AIM OF THE TASK:
Report each line of the data that includes the word "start".

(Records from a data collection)
=-=-=-=-=
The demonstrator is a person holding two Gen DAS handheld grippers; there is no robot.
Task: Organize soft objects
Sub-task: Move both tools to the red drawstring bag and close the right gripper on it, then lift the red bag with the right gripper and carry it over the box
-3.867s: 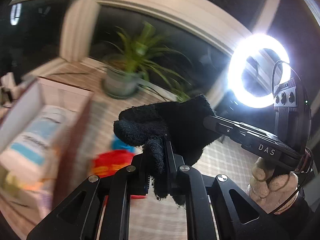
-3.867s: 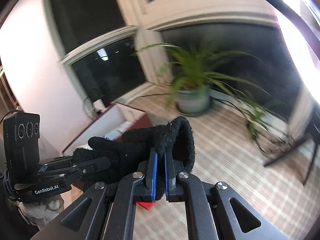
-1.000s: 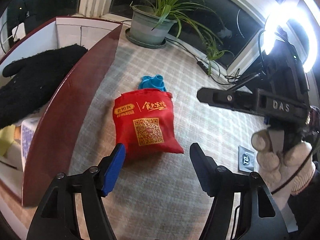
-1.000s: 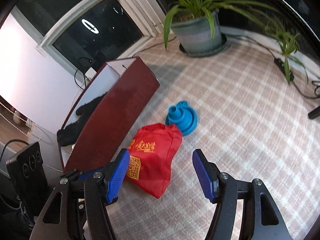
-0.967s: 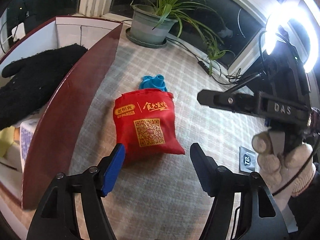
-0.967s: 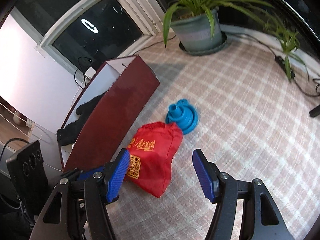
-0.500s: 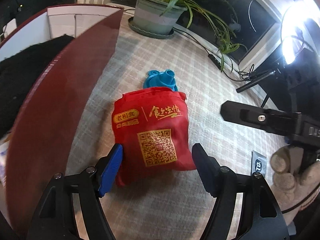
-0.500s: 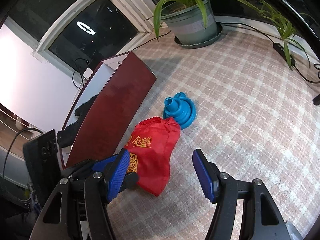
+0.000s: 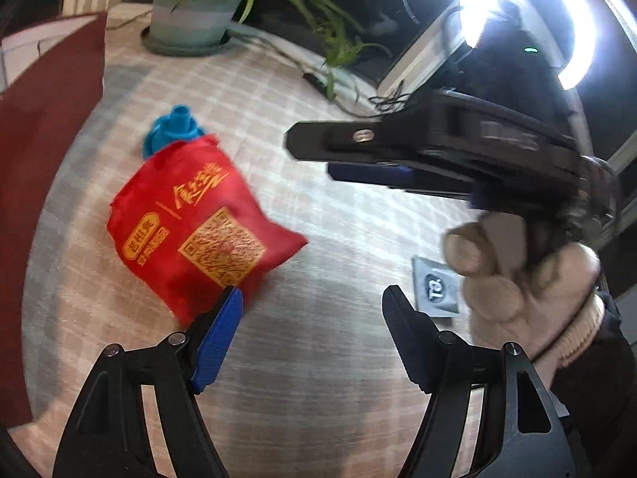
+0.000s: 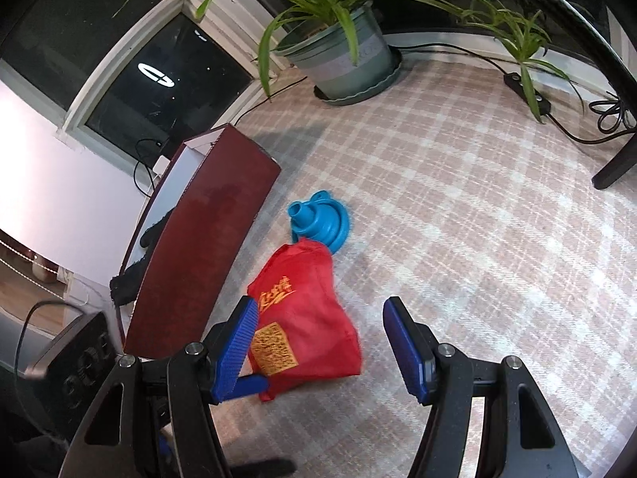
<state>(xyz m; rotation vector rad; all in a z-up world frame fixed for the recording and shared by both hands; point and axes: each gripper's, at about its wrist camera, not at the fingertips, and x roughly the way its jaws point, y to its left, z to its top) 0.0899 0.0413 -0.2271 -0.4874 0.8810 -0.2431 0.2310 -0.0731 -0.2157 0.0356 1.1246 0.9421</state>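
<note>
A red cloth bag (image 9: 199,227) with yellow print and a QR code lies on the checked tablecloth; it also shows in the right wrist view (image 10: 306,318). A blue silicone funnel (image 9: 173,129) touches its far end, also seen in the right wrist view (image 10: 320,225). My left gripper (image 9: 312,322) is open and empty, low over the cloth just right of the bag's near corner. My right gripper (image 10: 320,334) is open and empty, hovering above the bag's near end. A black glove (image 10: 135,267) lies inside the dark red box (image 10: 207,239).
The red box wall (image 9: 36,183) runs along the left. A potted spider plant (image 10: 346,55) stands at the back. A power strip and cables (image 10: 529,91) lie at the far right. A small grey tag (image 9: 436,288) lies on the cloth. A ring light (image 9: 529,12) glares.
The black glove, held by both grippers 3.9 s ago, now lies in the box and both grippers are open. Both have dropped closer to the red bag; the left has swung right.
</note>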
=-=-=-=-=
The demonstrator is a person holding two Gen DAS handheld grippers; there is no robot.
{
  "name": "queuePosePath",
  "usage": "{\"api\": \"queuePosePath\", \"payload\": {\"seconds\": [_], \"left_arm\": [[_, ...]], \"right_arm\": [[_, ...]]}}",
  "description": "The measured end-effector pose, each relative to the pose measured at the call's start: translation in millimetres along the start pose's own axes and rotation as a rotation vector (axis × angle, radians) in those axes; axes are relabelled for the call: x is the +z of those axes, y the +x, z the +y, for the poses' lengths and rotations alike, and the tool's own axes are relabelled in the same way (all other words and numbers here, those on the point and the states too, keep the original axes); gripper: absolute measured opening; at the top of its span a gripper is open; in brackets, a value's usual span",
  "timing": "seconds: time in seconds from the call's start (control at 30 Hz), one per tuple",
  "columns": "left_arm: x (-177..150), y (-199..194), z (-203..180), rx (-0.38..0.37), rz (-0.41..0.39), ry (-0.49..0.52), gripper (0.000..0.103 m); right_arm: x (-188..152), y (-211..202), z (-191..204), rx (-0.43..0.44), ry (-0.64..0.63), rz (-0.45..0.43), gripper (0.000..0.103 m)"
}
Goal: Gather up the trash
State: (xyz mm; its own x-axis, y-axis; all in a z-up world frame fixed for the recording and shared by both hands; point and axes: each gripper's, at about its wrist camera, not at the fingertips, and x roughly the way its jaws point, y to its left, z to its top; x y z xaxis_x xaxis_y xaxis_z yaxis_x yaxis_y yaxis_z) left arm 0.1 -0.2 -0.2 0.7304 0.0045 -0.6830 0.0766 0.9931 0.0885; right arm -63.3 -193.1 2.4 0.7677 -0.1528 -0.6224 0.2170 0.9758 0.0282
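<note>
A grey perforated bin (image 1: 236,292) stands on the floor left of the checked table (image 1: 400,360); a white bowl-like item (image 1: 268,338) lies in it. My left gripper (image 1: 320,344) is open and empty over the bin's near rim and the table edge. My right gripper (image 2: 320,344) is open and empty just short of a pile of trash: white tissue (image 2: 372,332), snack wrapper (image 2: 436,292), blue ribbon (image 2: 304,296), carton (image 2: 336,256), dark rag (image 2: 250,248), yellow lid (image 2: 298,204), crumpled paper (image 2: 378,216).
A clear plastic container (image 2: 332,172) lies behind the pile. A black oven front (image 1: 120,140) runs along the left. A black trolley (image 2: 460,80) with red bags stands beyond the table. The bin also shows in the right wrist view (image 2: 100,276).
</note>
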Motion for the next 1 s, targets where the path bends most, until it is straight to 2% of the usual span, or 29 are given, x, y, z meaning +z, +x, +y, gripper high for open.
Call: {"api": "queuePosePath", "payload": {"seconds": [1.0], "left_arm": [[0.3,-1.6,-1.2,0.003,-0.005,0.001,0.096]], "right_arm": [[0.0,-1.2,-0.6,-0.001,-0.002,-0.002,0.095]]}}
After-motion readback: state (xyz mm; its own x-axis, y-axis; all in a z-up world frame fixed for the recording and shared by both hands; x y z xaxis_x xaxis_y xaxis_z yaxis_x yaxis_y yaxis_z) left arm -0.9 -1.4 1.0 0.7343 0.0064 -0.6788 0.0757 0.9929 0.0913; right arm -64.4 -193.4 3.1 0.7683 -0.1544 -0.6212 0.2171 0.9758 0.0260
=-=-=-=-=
SOLVED EXERCISE:
  "description": "The measured end-effector pose, each relative to the pose measured at the call's start: translation in millimetres along the start pose's own axes and rotation as a rotation vector (axis × angle, radians) in those axes; axes are relabelled for the call: x is the +z of those axes, y the +x, z the +y, for the poses' lengths and rotations alike, and the tool's own axes are relabelled in the same way (all other words and numbers here, those on the point and the states too, keep the original axes); gripper: absolute measured opening; at the top of its span a gripper is open; in brackets, a value's usual span",
  "timing": "seconds: time in seconds from the call's start (control at 30 Hz), one per tuple",

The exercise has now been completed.